** Data to examine follows **

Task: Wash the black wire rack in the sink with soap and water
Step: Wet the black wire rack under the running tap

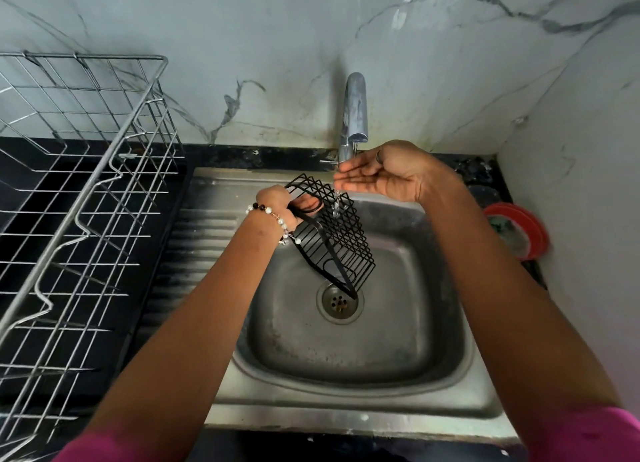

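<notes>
**Rack Held Under Running Tap**

Marble-patterned wall panels back a steel sink (349, 401) set in a dark tabletop. Left hand (277, 203) grips the black wire rack (341, 245) at its upper end, fingers curled round the wire; the rack hangs tilted over the drain (339, 300). Right hand (381, 174) is cupped, fingers straight, under the tap (355, 111), holding nothing. A wire dish rack (79, 198) stands at left.

No readable text, labels, brands or nos. anywhere in view.
</notes>
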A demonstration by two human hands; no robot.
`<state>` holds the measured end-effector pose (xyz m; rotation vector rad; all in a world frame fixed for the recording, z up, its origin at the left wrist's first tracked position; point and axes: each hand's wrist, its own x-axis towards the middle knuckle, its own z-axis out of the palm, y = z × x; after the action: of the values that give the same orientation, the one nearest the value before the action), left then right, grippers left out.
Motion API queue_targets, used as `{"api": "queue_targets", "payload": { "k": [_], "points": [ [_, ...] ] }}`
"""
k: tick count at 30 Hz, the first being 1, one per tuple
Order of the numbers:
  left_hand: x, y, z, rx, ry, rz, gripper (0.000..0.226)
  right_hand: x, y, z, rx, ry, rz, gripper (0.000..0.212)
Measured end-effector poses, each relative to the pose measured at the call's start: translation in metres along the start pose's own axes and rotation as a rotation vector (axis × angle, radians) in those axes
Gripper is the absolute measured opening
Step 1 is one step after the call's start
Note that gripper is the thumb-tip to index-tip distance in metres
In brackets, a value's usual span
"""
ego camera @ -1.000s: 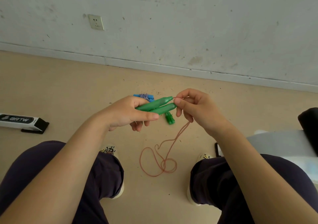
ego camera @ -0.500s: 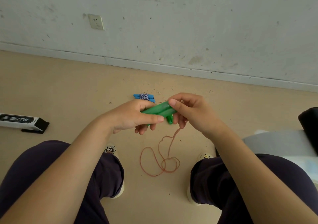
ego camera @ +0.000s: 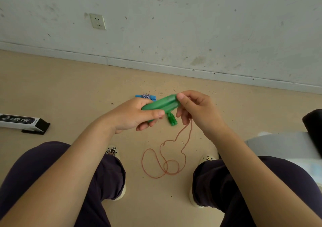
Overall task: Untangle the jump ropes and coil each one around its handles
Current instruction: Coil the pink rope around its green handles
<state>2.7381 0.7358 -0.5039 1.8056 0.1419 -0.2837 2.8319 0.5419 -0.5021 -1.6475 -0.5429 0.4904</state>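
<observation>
The thin orange jump rope (ego camera: 171, 154) trails to the floor (ego camera: 69, 90) from paired green plastic handles (ego camera: 161, 104) gripped by the left hand (ego camera: 132, 115), the right hand (ego camera: 196, 108) pinching rope, seemingly mid-coil; next another wrap.

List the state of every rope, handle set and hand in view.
Green handles: side by side, gripped by left hand.
Right hand: pinching the handles' far end.
Orange rope: mostly uncoiled, looped on the floor.
Blue jump rope: coiled, on the floor.
Second green rope: bundled, on the floor.

Paired green handles (ego camera: 161, 104) held level, orange rope (ego camera: 167, 158) looping onto floor.
</observation>
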Motion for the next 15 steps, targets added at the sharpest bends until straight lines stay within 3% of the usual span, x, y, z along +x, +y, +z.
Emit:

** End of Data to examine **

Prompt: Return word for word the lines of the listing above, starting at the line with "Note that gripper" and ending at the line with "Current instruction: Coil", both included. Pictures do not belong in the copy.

Exercise answer:
Note that gripper is the thumb-tip to index-tip distance in metres
In brackets, a value's usual span
"""
ego camera @ -1.000s: 
ego camera @ -0.500s: 
ego camera @ +0.000s: 
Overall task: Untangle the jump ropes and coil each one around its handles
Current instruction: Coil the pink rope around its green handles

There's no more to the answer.